A Lobbying Group Is Freaking Out Over What Trump May Do To Drug Prices
“The sense that this President could make any decision, at any time, for any reason, on any issue is rattling industries in the health care sector and beyond,” an internal memo from the CEO of the Pharmaceutical Care Management Association says.
The lobbying group for pharmacy benefit managers — the health plan negotiators caught in the cross hairs of the debate over skyrocketing drug prices — are extremely worried about President Trump’s plans for them, an internal memo says.
“The sense that this President could make any decision, at any time, for any reason, on any issue is rattling industries in the health care sector and beyond,” wrote Mark Merritt, president and CEO of the Pharmaceutical Care Management Association (PCMA). The memo was sent to PCMA’s board of directors and was shared with BuzzFeed News by an industry source.
“If this were a conventional Presidency,” Merritt wrote, then the group would wait to present a strategic update once health officials had clearly laid out their policies. Instead, the group has decided to push forward more aggressively, he said, “given the political uncertainty, headline risk, and other unique challenges that come with a President more inclined toward quick, instinctive action than the traditional, deliberative decision-making process.”
PCMA did not respond to a request for comment. Pharmacy benefit managers negotiate drug prices and availability for some 266 million Americans in private and employer health plans, unions, and federal plans.

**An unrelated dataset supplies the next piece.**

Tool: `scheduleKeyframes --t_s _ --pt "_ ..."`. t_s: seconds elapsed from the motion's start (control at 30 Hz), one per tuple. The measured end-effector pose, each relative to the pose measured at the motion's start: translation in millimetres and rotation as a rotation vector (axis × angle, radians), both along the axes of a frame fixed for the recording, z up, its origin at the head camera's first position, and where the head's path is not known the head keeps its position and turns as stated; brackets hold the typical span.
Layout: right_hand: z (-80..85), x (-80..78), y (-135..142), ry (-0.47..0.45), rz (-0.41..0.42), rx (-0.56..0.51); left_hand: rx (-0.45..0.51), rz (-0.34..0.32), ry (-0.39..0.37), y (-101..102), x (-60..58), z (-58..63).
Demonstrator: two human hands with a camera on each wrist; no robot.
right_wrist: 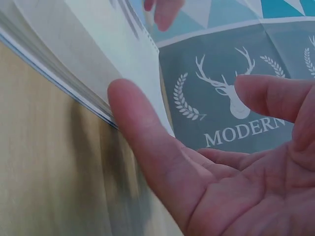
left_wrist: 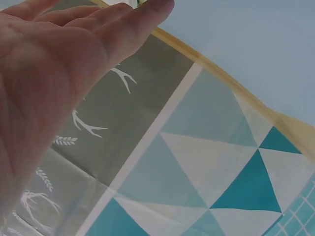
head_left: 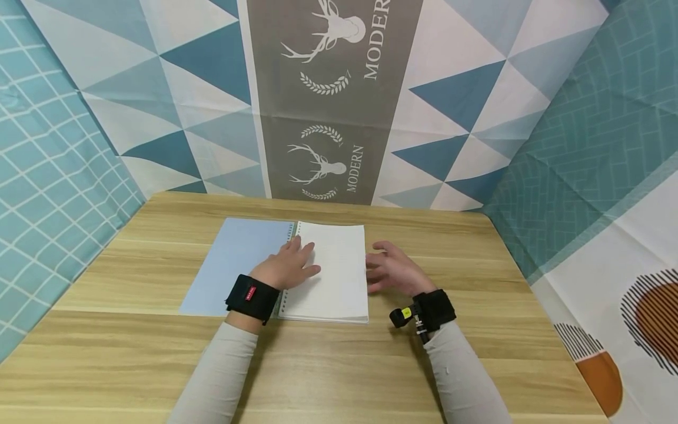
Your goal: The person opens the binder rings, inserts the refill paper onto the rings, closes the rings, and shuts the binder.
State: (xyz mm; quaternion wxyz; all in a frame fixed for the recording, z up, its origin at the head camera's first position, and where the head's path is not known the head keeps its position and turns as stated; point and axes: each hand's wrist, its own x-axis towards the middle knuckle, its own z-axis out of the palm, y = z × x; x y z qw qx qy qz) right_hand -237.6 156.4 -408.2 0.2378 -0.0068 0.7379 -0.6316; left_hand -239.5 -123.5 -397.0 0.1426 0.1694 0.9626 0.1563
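A spiral notebook lies open on the table, its white page on the right and its light blue cover folded out to the left. My left hand rests over the page beside the binding, fingers spread and extended. Just at the page's right edge hovers my right hand, its fingers loosely bent. In the right wrist view, a fingertip overlaps the notebook's page edges; whether it touches them I cannot tell. The left wrist view shows the left palm with nothing in it.
The wooden table extends around the notebook on every side. A patterned cloth with deer heads hangs behind it. Blue tiled fabric borders the left side, and a green cloth borders the right. Both wrists wear black bands.
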Motion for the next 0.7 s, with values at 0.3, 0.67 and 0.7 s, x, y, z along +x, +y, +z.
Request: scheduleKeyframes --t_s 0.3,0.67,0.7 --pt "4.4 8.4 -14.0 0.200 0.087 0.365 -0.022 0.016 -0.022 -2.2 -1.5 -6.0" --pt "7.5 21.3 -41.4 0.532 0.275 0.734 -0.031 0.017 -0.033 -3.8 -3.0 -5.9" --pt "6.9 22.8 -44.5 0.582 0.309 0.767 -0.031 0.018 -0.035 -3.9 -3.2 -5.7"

The issue of drug pricing caught headlines in the last year after “pharma bro” Martin Shkreli raised the price of a drug for HIV patients from $13.50 to $750 a pill, and after Mylan, manufacturer of the life-saving EpiPen, hiked up its prices by about 500%. Overall, from 2008 to 2015, the price of nearly 400 generic drugs increased by more than 1,000%.
Last week, Trump met with pharmaceutical executives at the White House to discuss accelerating FDA approvals and reducing “astronomical” drug prices.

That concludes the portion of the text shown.